Önce Çevre ve Şehircilik Bakanı M.Özhaseki, PKK’ya karşı yürütülen mücadele sonrası yenilenme çalışmalarına başlanan Diyarbakır/Sur’da;

Hasar tesbitlerinin ardından ‘Bana daire verin’ diyenlere, Diyarbakır’da 3000 konutluk inşaatlardan ya da isteyenlere TOKİ’nin Urfa, Mardin, İstanbul’daki evlerinden verileceğini açıkladı…

Ardından Cumhurbaşkanı Erdoğan “Vatandaşlığa geçirilecek Suriyeli mültecileri ülkemizin belli yerlerine yerleştirelim.

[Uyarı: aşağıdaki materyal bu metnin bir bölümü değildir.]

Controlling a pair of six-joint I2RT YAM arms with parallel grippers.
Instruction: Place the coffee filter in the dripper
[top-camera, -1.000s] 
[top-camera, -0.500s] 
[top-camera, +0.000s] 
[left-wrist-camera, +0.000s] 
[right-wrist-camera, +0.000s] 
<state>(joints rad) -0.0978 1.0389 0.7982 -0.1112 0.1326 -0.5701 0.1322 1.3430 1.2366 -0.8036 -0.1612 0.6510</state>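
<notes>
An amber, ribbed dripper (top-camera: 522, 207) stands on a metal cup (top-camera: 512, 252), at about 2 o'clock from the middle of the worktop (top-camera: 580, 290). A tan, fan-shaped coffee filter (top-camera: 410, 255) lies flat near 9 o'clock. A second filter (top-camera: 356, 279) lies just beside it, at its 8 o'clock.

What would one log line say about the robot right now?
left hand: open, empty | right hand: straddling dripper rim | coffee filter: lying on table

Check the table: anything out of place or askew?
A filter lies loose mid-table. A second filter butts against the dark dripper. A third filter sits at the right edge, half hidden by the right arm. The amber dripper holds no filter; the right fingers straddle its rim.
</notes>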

Hatta gerekirse TOKİ’nin elinde boş konutlar var. Bunları belirli bir iskân ve istihdam politikası uygulamak suretiyle onlara verebiliriz” dedi.

*

Hey, ne oluyor yahu? Suriyeli mültecilere vatandaşlık, Güneydoğulu vatandaşlarla birlikte yeni bir iskân politikasıyla başka bölgelere yerleşmek, ne anlama geliyor?

*

Eylül 2015’ten beri Suriye’de Esad rejimini vekâlet savaşıyla değiştiremeyen ABD’nin önünde iki seçenek bulunuyor.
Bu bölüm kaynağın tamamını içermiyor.